Re: [PATCH v6 0/6] blame: add the ability to ignore commits

[Date Prev][Date Next][Thread Prev][Thread Next][Date Index][Thread Index]

 




Hi Michael -

I dug into the code a bit more and have some more comments below. Take anything I say with a grain of salt; I'm still trying to understand how it all works. =)

If you do have updates to your patch, see if you can make it apply onto my branch at https://github.com/brho/git/commits/master. I have a commit there called "WIP-michael-fuzzy", which is mostly all of your stuff plus the style changes and whatnot I was talking about. Though if you give me something else, I can make that work too.

All in all, I think we're pretty close to having something cool.  =)

On 4/22/19 6:26 PM, michael@xxxxxxxxx wrote:

@@ -0,0 +1,434 @@
+#include "fuzzy.h"
+#include <ctype.h>
+#include <stdint.h>
+#include <stdlib.h>
+#include <string.h>
+#include "git-compat-util.h"
+#include "hashmap.h"
+
+struct fingerprint_entry {
+	struct hashmap_entry entry;
+	int count;
+};
+struct fingerprint {
+	struct hashmap map;
+	struct fingerprint_entry *entries;
+};
+

The whole fingerprinting section could use a good comment. What is a fingerprint, why/how we use them, what it means to be similar, etc.
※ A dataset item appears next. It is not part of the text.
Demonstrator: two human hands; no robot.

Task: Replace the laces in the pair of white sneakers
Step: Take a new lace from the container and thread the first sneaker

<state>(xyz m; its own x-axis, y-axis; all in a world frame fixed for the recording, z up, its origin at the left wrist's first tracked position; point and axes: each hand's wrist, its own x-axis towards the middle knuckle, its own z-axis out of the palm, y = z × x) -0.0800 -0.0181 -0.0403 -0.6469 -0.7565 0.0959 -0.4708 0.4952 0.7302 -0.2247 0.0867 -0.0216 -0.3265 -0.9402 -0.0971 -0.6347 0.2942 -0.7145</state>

+static void get_fingerprint(struct fingerprint *result,
+			    const char *line_begin,
+			    const char *line_end) {
+	unsigned hash;
+	char c0, c1;
+	int map_entry_count = line_end - line_begin - 1;
+	struct fingerprint_entry *entry = xcalloc(map_entry_count,
+		sizeof(struct fingerprint_entry));
+	struct fingerprint_entry *found_entry;
+	hashmap_init(&result->map, NULL, NULL, map_entry_count);
+	result->entries = entry;
+	for (const char *p = line_begin; p + 1 < line_end; ++p, ++entry) {
+		c0 = *p;
+		c1 = *(p + 1);
+		/* Ignore whitespace pairs */
+		if (isspace(c0) && isspace(c1))
+			continue;
+		hash = tolower(c0) | (tolower(c1) << 8);
+		hashmap_entry_init(entry, hash);
+
+		if ((found_entry = hashmap_get(&result->map, entry, NULL))) {
+			found_entry->count += 1;
+		}
+		else {
+			entry->count = 1;
+			hashmap_add(&result->map, entry);
+		}
+	}
+}

[snip]





+static int get_closest_local_line(int start_a,
+			    int local_line_b,
+			    int closest_line_calc_offset1,
+			    int closest_line_calc_offset2,
+			    int closest_line_calc_numerator,
+			    int closest_line_calc_denominator) {
+	return ((local_line_b + closest_line_calc_offset1) * 2 + 1) *
+		closest_line_calc_numerator /
+		(closest_line_calc_denominator * 2) +
+		closest_line_calc_offset2 - start_a;
+}

Overall, I found the final four parameters (offset1, offset2, numer, and denom) to be confusing, used here and passed through all of the functions.

What are they exactly? Do they ever change from the first invocation of fuzzy_find_matching_lines_recurse()? The only one I saw that changed was 'closest_line_calc_offset1 + offset_b' in the upper half of the recursive call.

So if I'm following it correctly, closest_line_calc_offset2 is always == start_a, so then in what 'file space' does the return val from get_closest_local_line() reside? A's space? Relative number to the beginning of start_a?

What all is the closest_local_line? The line in A that corresponds to the line in B, for some mapping function? Maybe the corresponding fractional bit? (hence the division, but there's also that *2 in there)

The assertion that trips for me is related to this - we get a closest_local_line_a that is farther than max_search_distance_a from local_line_a.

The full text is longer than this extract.